Research Digest

Researchers Calculate Acquiring A Language Requires Learning 1.5 Megabytes Of Data, With Implications For Psychological Theory

By Emma Young

How do we acquire our native language? Are the basics of language and grammar innate, as nativists argue? Or, as empiricists propose, is language something we must learn entirely from scratch? 

This debate has a long history. To get at an answer, it’s worth setting the theories aside and instead looking at just how much information must be learned in order to speak a language with adult proficiency, argue Francis Mollica at the University of Rochester, US, and Steven Piantadosi at the University of California, Berkeley. If the amount is vast, for instance, this could indicate that it’s impracticable for it all to be learned without sophisticated innate language mechanisms. In their new paper, published in Royal Society Open Science, Mollica and Piantadosi present results suggesting that some language-specific knowledge could be innate – but probably not the kind of syntactic knowledge (the grammatical rules underlying correct word order) that nativists have tended to argue in favour of. Indeed, their work suggests that the long-running focus on whether syntax is learned or innate has been misplaced. 

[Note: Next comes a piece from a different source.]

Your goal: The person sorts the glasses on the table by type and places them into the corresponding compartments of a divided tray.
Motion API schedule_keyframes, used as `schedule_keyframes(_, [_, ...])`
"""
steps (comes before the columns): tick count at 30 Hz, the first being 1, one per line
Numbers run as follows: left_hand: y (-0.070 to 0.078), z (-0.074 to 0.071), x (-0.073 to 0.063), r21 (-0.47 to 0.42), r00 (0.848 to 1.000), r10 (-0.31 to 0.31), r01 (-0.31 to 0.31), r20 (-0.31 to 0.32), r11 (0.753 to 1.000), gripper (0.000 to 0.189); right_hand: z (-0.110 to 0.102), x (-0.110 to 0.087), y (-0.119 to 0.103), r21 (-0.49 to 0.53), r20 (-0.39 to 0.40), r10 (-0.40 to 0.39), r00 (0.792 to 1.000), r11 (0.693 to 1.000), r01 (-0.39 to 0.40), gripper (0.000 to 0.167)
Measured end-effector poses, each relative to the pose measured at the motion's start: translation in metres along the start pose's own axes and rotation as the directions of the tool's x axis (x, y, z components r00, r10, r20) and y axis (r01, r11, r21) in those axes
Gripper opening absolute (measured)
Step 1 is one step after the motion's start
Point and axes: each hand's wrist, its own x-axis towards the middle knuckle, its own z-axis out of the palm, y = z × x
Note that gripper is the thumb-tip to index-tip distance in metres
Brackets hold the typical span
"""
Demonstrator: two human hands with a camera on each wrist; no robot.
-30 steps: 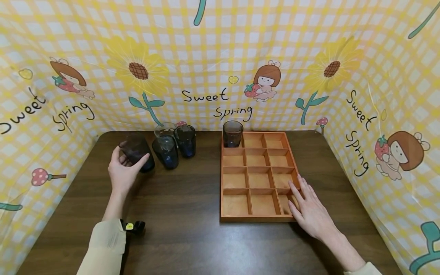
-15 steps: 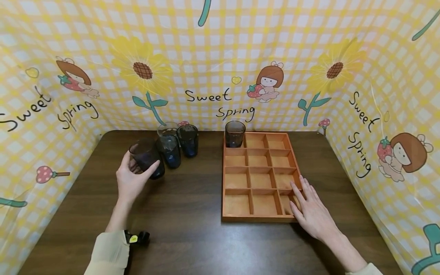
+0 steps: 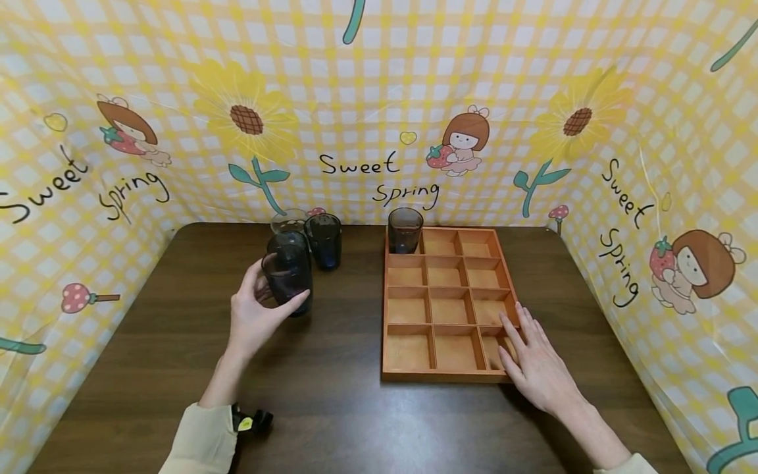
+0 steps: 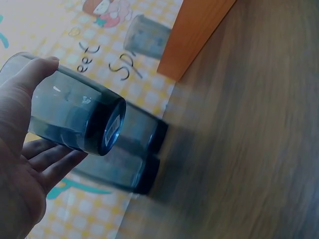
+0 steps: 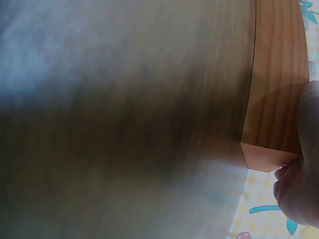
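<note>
My left hand grips a dark blue-grey drinking glass, thumb on the near side and fingers round the far side. In the left wrist view this glass is off the table, its thick base with a small white label showing. It overlaps another dark glass in the head view. One more dark glass stands just to the right. On the right, my right hand rests with extended fingers on the near right corner of a wooden compartment tray. A glass occupies the tray's far left compartment.
A paler, clear glass shows partly behind the dark ones. Patterned yellow checked cloth walls in the back and sides of the dark wooden table. A black strap device sits at the left wrist.
My left hand has carried its glass to the right and slightly nearer, from left of the group to in front of it. The right hand stays on the tray.
</note>
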Motion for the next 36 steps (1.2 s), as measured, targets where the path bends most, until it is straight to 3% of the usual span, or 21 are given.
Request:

Mollica and Piantadosi worked out “back-of-the-envelope” upper, lower and “best guess” estimates of how much information we have to absorb in order to acquire various aspects of language — to identify phonemes (units of sound), word-forms, and lexical semantics (the meaning of words and the relationships between them), as well as syntax, for example. 

The maths that they used to do this is complex. (If you’re fond of equations that span a page-width, you should definitely check theirs out.) But their fundamental approach is to compute the number of “bits” required to specify an outcome  — learning the meaning of a word, for example — “from a plausible space of logically possible alternatives”. 

Using this approach, they estimate that storing essential knowledge about phonemes takes up only about 750 bits (a bit is a binary unit of information used in computing; 8 million bits is equivalent to 1 megabyte). However, a typical adult vocabulary of about 40,000 words involves perhaps about 400,000 bits of lexical knowledge. Storing information about what all these words mean is more demanding: the researchers’ best guess is somewhere in the region of 12,000,000 bits. A language-learner would also need to store about 80,000 bits of information about word frequency, they suggest. 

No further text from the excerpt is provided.